■ Problem to solve:
The answer must be a single number: the count of lines below that contain the string "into".
#####
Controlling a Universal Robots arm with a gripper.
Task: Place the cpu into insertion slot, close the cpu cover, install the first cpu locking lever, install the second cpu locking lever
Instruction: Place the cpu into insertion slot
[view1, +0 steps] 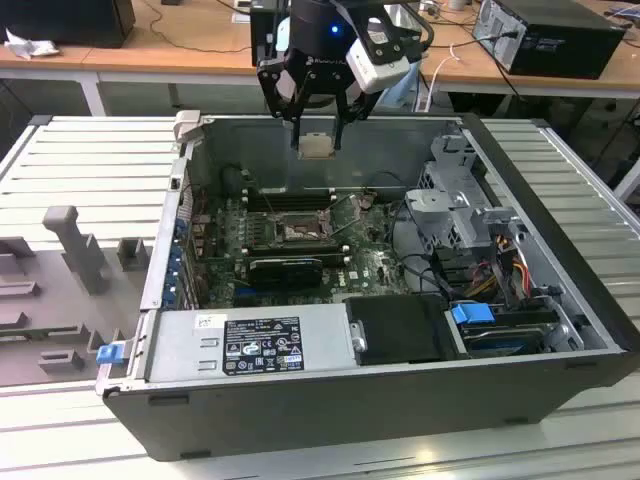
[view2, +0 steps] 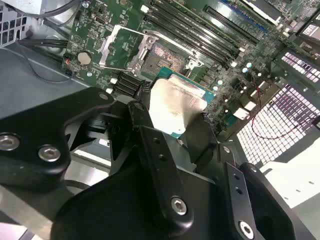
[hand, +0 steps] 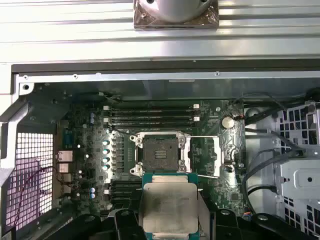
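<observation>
My gripper (view1: 316, 138) hangs above the open computer case, shut on the cpu (view1: 316, 147), a small pale square chip. Both wrist views show the cpu's silvery face (hand: 170, 210) (view2: 175, 102) clamped between the black fingers (view2: 145, 115). Well below it, the insertion slot (view1: 300, 232) (hand: 159, 152) (view2: 167, 55) lies bare on the green board, its pin field showing. The cpu cover (hand: 204, 156) (view2: 124, 47) is swung open beside the slot. The cpu is clear of the slot, up near the height of the case rim.
Long black memory slots (hand: 150, 114) run beside the socket, and a black card (view1: 285, 268) lies on its other side. A grey power supply (view1: 250, 345) and a drive cage with cables (view1: 460, 210) fill the near and right parts of the case. Grey fixtures (view1: 75, 245) stand outside.
</observation>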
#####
■ Solved problem:
2